**Task objective**: Look through the material below and copy exactly the lines from the line with "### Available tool" to the line with "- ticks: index", those two lines included.

** Material provided follows **

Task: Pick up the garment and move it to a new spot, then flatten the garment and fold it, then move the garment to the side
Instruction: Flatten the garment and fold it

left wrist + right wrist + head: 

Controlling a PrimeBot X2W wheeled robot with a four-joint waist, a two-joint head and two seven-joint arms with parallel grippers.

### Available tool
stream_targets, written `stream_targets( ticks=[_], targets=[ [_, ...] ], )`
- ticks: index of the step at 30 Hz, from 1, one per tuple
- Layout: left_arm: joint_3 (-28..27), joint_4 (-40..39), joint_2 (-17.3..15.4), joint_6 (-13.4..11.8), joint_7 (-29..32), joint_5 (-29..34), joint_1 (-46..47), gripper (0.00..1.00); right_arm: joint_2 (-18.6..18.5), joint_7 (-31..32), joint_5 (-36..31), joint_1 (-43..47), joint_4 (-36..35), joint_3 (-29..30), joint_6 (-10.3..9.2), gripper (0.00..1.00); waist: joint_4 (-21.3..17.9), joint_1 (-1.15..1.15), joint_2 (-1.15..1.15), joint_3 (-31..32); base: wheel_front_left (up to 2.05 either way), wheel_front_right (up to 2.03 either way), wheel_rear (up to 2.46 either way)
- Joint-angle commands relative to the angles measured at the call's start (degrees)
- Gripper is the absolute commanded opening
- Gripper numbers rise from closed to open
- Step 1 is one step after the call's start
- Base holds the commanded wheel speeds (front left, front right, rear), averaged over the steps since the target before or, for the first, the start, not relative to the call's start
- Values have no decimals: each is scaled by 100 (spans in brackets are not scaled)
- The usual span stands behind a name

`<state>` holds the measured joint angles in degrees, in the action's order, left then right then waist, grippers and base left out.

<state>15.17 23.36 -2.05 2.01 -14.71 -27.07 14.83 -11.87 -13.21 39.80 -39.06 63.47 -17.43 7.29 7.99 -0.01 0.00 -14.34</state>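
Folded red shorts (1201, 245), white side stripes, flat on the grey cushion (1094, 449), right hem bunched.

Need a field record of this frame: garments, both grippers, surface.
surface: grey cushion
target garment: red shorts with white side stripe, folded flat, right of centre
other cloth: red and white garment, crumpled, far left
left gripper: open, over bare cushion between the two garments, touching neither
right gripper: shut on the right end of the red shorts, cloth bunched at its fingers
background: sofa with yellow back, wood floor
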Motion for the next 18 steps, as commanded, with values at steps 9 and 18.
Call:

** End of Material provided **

**Exercise solution**:
### Available tool
stream_targets, written `stream_targets( ticks=[_], targets=[ [_, ...] ], )`
- ticks: index of the step at 30 Hz, from 1, one per tuple

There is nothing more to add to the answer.